La déclaration s’effectue depuis l’espace professionnel du site impots.gouv.fr. Le formulaire CA3 est utilisé pour le régime réel normal et le mini-réel. Le régime réel simplifié repose sur la déclaration annuelle CA12 et les relevés d’acomptes.

Vous devez y reporter la TVA collectée, la TVA déductible, le montant éventuellement exigible et le crédit de TVA éventuel. Les opérations non taxées, comme certaines opérations internationales, doivent également être prises en compte dans les rubriques correspondantes.

Lorsque la TVA déductible dépasse la TVA collectée, vous disposez d’un crédit de TVA. Celui-ci peut être reporté sur une déclaration ultérieure ou faire l’objet d’une demande de remboursement dans les conditions attachées à votre régime.

Le paiement s’effectue par prélèvement SEPA. Avant la première échéance, un mandat SEPA interentreprises doit être transmis à la banque afin d’autoriser le prélèvement sur le compte professionnel.

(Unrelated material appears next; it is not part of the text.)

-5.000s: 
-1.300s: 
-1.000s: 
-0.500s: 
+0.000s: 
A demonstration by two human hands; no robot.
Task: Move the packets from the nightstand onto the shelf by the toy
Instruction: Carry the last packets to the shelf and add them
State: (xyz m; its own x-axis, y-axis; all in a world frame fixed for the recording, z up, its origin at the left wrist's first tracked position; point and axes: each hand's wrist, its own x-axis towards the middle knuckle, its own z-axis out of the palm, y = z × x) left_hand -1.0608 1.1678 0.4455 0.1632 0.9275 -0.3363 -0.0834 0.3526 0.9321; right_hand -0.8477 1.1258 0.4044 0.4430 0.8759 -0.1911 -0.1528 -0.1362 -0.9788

Que se passe-t-il avec les clients étrangers ?

La facturation à un client étranger ne suit pas toujours le mécanisme d’une vente réalisée en France. Pour une prestation de services destinée à un professionnel assujetti établi dans l’Union européenne, la TVA française n’est pas collectée selon le mécanisme d’autoliquidation.

Pour une prestation destinée à un client professionnel situé hors de l’Union européenne, la facture porte la mention « TVA non applicable, article 259-1 du CGI ». Ces opérations doivent malgré tout apparaître dans la déclaration de TVA lorsqu’une déclaration est exigée.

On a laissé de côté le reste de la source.